**Aim of the exercise**
Reproduce the entries below exactly, but only from the line containing "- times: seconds" to the line containing "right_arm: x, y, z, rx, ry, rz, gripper", inclusive.

**Data records**
_____

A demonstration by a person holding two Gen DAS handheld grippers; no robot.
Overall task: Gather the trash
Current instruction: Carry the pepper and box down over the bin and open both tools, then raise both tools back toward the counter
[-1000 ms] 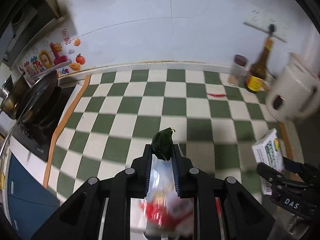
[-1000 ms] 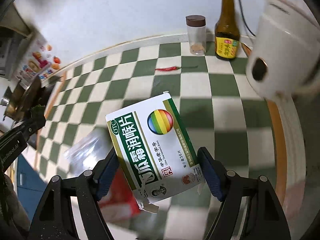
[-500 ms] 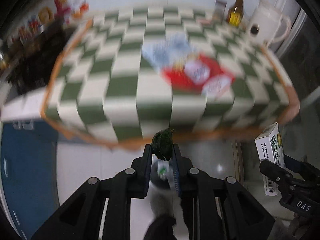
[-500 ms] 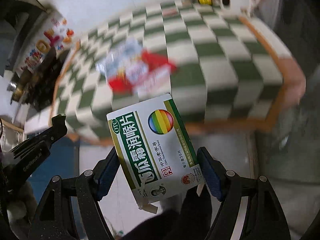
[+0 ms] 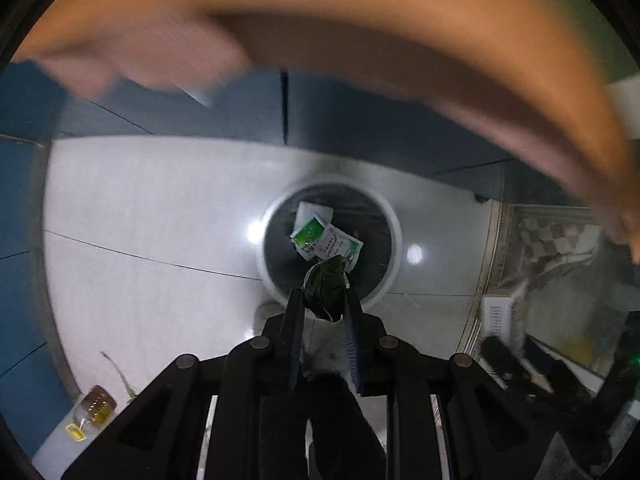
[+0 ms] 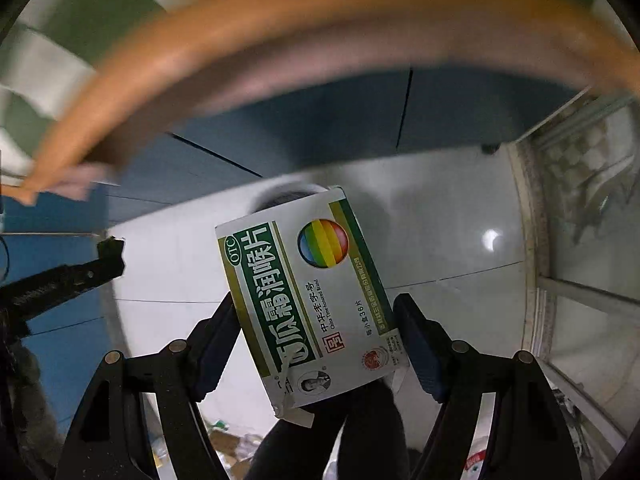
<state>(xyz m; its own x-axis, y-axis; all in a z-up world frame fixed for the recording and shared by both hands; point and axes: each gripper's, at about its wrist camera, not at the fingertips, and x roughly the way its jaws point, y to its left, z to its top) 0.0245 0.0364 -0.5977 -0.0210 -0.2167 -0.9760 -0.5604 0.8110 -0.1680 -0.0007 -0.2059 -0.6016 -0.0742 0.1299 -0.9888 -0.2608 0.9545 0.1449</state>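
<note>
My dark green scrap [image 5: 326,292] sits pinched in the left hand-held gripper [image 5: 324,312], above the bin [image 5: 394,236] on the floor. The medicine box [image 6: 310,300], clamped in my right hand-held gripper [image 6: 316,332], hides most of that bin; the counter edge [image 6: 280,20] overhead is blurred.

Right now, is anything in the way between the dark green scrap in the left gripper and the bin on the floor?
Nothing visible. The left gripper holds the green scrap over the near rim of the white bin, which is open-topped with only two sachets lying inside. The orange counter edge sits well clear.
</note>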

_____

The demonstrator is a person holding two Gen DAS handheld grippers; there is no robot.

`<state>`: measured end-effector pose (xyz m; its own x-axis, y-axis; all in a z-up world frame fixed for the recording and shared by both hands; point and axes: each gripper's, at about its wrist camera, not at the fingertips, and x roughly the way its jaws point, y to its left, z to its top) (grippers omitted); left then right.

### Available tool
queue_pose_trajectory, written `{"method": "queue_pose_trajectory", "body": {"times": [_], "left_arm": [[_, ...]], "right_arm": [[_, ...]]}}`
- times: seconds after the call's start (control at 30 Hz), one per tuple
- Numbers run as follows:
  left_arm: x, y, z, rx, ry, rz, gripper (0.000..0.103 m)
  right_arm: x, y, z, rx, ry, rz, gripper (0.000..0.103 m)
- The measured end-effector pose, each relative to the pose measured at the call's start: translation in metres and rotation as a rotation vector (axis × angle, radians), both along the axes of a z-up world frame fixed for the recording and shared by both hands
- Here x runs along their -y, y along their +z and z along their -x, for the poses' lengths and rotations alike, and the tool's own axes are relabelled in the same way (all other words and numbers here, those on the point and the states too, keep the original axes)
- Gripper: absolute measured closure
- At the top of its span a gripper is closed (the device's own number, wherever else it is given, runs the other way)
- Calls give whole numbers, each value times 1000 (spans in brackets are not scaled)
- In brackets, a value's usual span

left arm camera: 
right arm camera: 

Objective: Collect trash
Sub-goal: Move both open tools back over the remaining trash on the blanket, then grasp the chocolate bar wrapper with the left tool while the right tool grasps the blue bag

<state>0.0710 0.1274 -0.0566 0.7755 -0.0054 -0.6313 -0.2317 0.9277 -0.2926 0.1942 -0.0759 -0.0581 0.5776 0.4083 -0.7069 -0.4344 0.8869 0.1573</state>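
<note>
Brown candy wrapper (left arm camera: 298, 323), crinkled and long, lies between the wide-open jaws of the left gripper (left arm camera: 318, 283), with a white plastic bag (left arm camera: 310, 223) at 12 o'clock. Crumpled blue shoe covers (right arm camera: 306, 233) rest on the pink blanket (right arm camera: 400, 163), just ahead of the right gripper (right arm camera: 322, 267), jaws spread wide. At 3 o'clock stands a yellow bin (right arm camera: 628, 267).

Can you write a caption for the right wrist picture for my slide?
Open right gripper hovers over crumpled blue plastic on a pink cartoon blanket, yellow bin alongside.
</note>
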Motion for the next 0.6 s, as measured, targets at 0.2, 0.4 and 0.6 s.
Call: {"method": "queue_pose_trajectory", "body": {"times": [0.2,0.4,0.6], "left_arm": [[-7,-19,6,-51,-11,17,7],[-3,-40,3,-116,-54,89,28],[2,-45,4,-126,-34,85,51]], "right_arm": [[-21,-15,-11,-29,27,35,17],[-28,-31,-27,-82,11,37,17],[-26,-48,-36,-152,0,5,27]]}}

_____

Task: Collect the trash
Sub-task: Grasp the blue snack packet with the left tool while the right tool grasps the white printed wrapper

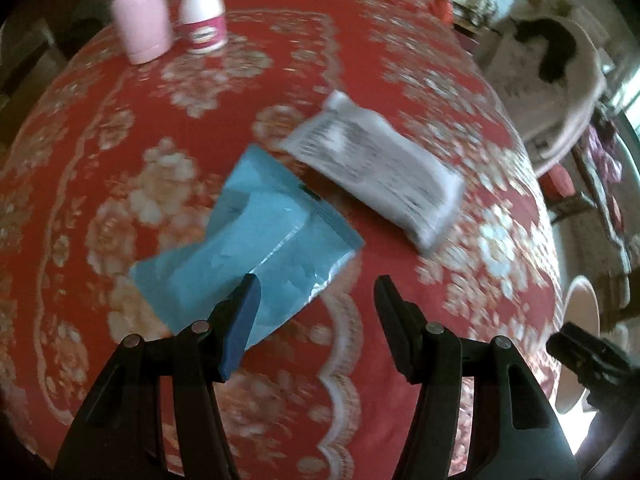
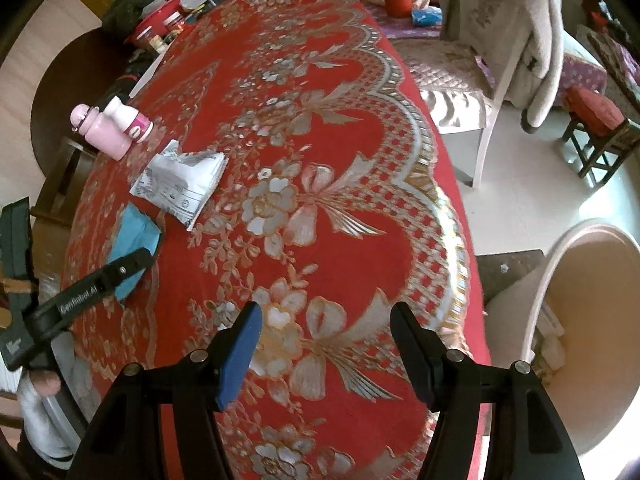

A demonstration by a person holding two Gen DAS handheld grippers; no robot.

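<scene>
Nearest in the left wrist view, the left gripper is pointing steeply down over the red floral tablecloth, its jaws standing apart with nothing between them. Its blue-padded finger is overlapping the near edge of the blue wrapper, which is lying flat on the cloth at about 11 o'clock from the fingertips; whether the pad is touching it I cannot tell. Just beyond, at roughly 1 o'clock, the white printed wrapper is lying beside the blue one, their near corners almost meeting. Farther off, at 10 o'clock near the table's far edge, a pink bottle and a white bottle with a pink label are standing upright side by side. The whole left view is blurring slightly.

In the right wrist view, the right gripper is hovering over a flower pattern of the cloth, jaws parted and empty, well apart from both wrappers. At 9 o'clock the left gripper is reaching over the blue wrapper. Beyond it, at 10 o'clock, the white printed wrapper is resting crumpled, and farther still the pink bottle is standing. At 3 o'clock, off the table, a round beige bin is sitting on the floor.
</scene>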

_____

**Solution to the problem**
- times: seconds after the call's start (control at 30 Hz), one per tuple
- Numbers run as follows:
  left_arm: x, y, z, rx, ry, rz, gripper (0.000..0.103 m)
  right_arm: x, y, z, rx, ry, rz, gripper (0.000..0.103 m)

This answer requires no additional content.